Task requirements: Apart from the images, repeat the data below exactly as written.

..............................

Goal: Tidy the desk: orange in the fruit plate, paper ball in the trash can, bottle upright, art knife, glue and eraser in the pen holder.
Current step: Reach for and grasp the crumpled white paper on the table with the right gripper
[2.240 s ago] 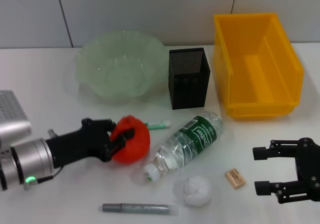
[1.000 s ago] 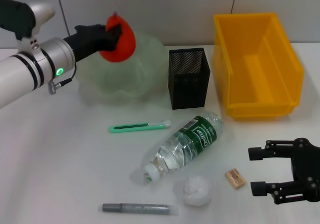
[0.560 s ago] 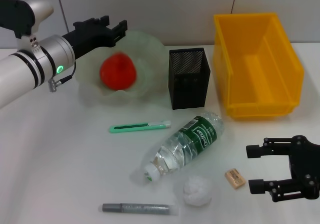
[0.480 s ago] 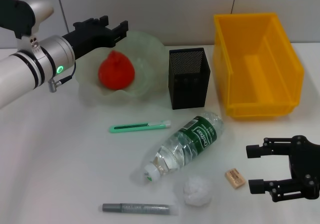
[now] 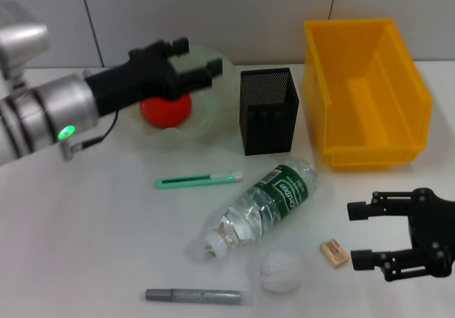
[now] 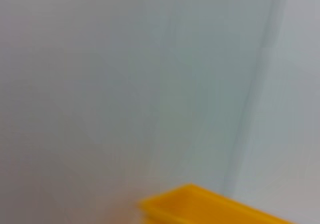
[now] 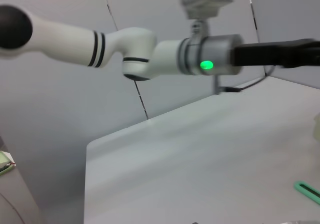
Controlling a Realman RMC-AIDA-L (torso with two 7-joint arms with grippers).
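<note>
The orange lies in the pale green fruit plate at the back left. My left gripper is open and empty, just above the plate and the orange. The bottle lies on its side mid-table. The green art knife lies to its left and also shows in the right wrist view. The white paper ball, the tan eraser and the grey glue stick lie near the front edge. My right gripper is open, just right of the eraser.
The black mesh pen holder stands behind the bottle. The yellow bin stands at the back right; its corner shows in the left wrist view. A wall runs behind the table.
The orange, dropped from my left gripper, now rests in the plate. The open left gripper has moved right and lower over the plate. The right gripper has crept slightly left.
</note>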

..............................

Answer to this task:
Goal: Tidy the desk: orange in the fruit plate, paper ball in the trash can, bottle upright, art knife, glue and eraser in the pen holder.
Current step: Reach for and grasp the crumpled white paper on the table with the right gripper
[2.240 s ago] 
[1.000 s ago] 
[0.560 s ago] 
[0.480 s ago] 
[now] 
[now] 
[now] 
Controlling a Realman RMC-AIDA-L (torso with two 7-joint arms with grippers).
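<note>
The orange lies in the pale green fruit plate at the back left. My left gripper is open and empty, just above the plate and the orange. The bottle lies on its side mid-table. The green art knife lies to its left and also shows in the right wrist view. The white paper ball, the tan eraser and the grey glue stick lie near the front edge. My right gripper is open, just right of the eraser.
The black mesh pen holder stands behind the bottle. The yellow bin stands at the back right; its corner shows in the left wrist view. A wall runs behind the table.
The orange, dropped from my left gripper, now rests in the plate. The open left gripper has moved right and lower over the plate. The right gripper has crept slightly left.
</note>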

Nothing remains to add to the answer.